When the line with "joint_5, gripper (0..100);" appears below, start repeating lines exactly, and keep going through the line with "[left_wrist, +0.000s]"; add nothing outside that span.

----

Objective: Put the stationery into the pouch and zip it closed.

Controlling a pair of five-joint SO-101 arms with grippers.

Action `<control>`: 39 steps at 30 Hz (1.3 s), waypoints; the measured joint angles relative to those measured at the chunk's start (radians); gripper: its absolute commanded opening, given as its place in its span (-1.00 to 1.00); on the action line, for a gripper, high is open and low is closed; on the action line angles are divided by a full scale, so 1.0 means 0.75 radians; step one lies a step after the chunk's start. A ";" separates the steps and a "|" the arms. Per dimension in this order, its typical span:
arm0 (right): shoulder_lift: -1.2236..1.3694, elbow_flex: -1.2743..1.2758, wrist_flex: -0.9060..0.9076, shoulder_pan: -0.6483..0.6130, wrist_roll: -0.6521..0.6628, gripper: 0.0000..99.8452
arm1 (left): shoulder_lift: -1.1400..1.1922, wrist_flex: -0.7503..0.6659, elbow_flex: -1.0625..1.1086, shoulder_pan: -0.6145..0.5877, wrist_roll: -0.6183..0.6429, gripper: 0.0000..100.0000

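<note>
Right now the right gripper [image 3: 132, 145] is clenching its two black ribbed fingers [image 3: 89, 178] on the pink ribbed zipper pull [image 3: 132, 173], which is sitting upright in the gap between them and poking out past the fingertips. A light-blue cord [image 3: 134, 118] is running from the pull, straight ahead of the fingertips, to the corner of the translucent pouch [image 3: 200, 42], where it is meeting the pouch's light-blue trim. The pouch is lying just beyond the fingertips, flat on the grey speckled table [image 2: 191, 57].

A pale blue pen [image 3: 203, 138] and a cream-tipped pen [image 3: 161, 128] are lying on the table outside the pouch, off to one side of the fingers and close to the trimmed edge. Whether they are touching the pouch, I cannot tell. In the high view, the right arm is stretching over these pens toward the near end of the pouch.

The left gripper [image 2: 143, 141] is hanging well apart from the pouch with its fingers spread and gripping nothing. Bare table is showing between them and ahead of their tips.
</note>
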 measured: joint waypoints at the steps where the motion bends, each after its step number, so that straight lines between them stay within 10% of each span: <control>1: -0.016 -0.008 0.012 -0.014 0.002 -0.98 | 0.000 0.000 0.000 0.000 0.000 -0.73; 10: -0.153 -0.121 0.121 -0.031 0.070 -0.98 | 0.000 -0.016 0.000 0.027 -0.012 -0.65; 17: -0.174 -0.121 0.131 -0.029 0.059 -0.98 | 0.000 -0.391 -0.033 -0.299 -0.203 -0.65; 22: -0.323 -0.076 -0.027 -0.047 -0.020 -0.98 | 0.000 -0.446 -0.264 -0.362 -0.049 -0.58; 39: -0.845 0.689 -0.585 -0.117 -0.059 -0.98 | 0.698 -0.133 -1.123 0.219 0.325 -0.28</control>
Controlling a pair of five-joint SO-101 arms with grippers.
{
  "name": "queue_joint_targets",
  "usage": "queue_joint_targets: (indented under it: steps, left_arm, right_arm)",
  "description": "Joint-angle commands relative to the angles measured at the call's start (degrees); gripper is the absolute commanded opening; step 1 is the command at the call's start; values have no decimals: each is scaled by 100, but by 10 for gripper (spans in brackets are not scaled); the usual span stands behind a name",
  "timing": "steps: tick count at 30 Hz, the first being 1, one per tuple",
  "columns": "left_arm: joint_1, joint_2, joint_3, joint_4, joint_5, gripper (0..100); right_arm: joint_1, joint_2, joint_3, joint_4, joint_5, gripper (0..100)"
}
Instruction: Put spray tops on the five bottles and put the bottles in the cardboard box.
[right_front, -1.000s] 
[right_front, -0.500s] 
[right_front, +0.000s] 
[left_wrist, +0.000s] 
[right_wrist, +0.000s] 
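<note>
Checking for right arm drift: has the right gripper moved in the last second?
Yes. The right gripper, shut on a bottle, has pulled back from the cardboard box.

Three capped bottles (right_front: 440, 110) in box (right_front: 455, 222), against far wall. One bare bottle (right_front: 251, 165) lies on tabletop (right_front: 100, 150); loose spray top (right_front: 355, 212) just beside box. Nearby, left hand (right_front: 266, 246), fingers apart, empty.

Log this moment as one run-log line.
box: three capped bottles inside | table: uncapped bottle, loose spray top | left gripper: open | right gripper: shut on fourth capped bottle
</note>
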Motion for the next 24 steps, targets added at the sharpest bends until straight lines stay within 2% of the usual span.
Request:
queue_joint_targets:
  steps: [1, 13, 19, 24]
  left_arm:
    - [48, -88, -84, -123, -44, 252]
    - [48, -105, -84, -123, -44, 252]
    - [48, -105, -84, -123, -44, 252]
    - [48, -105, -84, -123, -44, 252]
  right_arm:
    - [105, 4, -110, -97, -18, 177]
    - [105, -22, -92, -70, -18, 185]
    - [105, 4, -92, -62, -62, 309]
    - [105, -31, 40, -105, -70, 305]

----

● Exercise answer:
  "columns": "left_arm: joint_1, joint_2, joint_3, joint_4, joint_5, gripper (0..100); right_arm: joint_1, joint_2, joint_3, joint_4, joint_5, gripper (0..100)"
}
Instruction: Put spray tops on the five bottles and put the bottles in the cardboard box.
[right_front, -1.000s] 
[right_front, -0.500s] 
[right_front, +0.000s] 
[left_wrist, +0.000s] 

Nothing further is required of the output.